Statistical analyses

Pairwise comparisons were determined using an unpaired t test or a nonparametric unpaired Mann–Whitney test (for data that did not display a normal distribution). Statistical analyses were performed using GraphPad Prism 6.00 (GraphPad Software, La Jolla, CA). Sample size estimation (power = 0.80, α = 0.05) was calculated using the R package samplesize (http://CRAN.R-project.org/package=samplesize).

Results

Genetic variance between B6J and AJ strains at mouse chr10

A genome wide HD modifier linkage scan has provided strong evidence for a QTL, between markers D6S1009 and D6S2436, at the human 6q23–24 interval, that modulates age at HD neurological onset (Li et al. 2003, 2006). This region (~16 Mbp) includes at least 80 different human genes that corresponded to 72 homologue genes in the mouse, as annotated in the Ensembl Genome Browser (Flicek et al. 2013). The human 6q23–24 interval is in synteny with part of mouse chr10 (Fig. 2a), comprising 71 of the homologue genes. According to the Mouse Genome Informatics database (Eppig et al. 2012), B6J and AJ mice have about 16,000 allelic differences at chr10 (~131 Mbp): 106 non-synonymous, 205 synonymous, ~14,600 intronic, 576 locus-region (in an untranscribed region flanking a gene: 2 Kb 5′ or 0.5 Kb 3′), 316 mRNA-UTR (in the transcript but not in the coding region interval) and 3 splice-site (in the first or two last bases of an intron) variants (Fig. 2b).

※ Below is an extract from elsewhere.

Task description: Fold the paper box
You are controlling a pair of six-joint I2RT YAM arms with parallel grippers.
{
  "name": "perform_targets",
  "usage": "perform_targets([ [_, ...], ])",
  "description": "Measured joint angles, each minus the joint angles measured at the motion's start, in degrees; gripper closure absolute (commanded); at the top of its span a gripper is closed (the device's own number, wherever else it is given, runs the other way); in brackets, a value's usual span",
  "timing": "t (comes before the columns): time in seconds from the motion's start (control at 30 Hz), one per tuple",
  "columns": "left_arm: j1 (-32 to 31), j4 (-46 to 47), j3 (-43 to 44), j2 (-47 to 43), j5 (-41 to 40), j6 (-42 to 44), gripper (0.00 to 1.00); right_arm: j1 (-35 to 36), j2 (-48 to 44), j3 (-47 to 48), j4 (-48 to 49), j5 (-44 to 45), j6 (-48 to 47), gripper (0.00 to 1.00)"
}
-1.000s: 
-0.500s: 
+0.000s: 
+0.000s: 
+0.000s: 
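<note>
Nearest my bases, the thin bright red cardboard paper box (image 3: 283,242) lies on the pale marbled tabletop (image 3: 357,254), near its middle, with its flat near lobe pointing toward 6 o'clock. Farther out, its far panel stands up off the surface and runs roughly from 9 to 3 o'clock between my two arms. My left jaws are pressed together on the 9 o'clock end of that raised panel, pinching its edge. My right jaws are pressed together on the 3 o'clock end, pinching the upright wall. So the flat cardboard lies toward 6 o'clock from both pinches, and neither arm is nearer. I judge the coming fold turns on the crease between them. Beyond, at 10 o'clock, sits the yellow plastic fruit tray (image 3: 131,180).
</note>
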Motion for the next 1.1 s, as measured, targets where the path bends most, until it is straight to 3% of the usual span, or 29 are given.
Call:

From these variants, 19 coding non-synonymous SNPs, most likely to have functional impact, are located in 12 homologues of human genes located at 6q23–24: Mthfd1 l, 1700052N19Rik, Katna1, Sash1, Samd5, Epm2a, Utrn, Stx11, Hivep2, Nhsl1, Tnfaip3 and Ifngr1.

Fig. 2
figure 2

Genetic architecture of the ~131 Mbp mouse chr10. a Representative homology scheme of mouse chr10 compared with human. b Location of the reported genetic variants between B6J and AJ strains at mouse chr10. Coding non-synonymous variants are represented in red, coding synonymous in dark blue, locus-region in orange, mRNA-UTR in purple, splice-site in light blue and intronic in grey (Color figure online)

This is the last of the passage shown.